I have both Firefox and the Mozilla Suite installed. Part of this is that I like the mozilla mail client better than Thunderbird. The other reason is the Mozilla Composer. I don’t know of a simpler way to write/update HTML pages. I know most people would use either a text editor or something like Dreamweaver, but the composer is a nice in-between that I’ve never found an equivalent to.
I’m not endorsing this in any way or saying Firefox + Nvu is better than Seamonkey + Composer, but if you want, you can use Nvu ( http://www.nvu.com/ ) which is more or less a “standalone version of Composer”.
Thanks. ’emerge nvu’ took a while, but I think Nvu is an improvement over Mozilla Composer.

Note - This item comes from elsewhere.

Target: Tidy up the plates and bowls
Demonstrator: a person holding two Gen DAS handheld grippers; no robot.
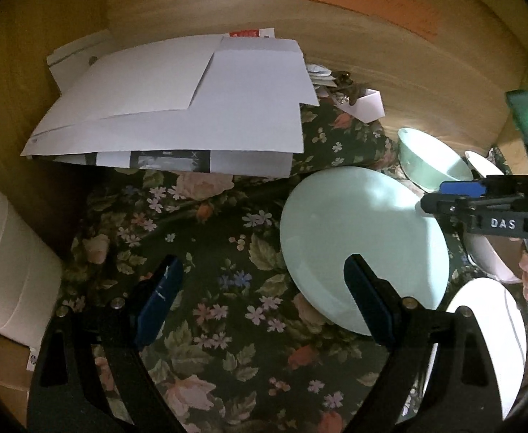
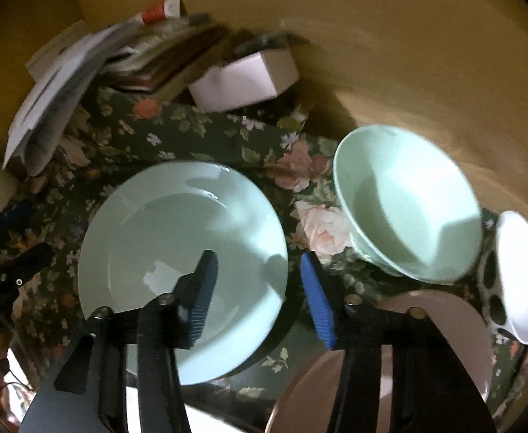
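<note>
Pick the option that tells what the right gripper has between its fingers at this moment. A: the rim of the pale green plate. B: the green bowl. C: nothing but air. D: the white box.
A: in the right wrist view the right gripper straddles the near right rim of the pale green plate, one finger over the plate and the other outside it, pads apart from it.

The left gripper (image 1: 260, 299) is pointing down with its jaws standing wide apart, and nothing is sitting between them. The right gripper (image 2: 258, 288) is also tilting down. Its jaws are standing closer together, with nothing pinched between them.
</note>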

While there is something to be said for the intergration of the Mozilla Browser with the Composer, I think the syntax highlighting on source section of Nvu and the CSS Editor makes up for this.
Nvu is based on Mozilla Composer, with a hell of a lot more options and a nice integrated site manager.

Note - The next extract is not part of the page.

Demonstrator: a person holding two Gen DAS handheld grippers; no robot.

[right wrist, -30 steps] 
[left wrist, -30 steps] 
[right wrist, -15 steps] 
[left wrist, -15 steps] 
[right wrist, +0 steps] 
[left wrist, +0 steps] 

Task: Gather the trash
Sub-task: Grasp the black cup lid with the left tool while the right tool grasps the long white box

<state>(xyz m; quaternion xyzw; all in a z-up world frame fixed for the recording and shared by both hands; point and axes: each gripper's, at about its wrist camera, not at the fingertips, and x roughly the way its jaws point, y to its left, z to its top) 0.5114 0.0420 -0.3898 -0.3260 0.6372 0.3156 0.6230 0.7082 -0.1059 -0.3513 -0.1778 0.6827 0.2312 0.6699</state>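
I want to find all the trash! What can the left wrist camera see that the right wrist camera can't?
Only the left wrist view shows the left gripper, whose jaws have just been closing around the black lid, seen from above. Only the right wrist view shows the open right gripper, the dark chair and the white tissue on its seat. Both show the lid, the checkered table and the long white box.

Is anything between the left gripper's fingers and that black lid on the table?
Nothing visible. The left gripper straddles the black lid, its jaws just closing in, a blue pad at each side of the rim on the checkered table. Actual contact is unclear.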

Mozilla Suite essentially became Firefox, Thunderbird and Nvu.
Nvu can be downloaded from http://www.nvu.com.
Don’t forget Sunbird (Mozilla Calendar).
This is one of those questions that I usualy reply “Why use Linux when there is Windows?” To me the answer is simple. Because it’s there and it suits my needs better. For you Firefox and Thunderbird might be better. It’s called diversity and freedom of choice.
I am not sure but isn’t FireFox based on the original Mozilla 1.8. I could be a little off topic here. FireFox to me is a standalone browser version of SeaMonkey.
I am not sure but isn’t FireFox based on the original Mozilla 1.8. I could be a little off topic here. FireFox to me is a standalone browser version of SeaMonkey.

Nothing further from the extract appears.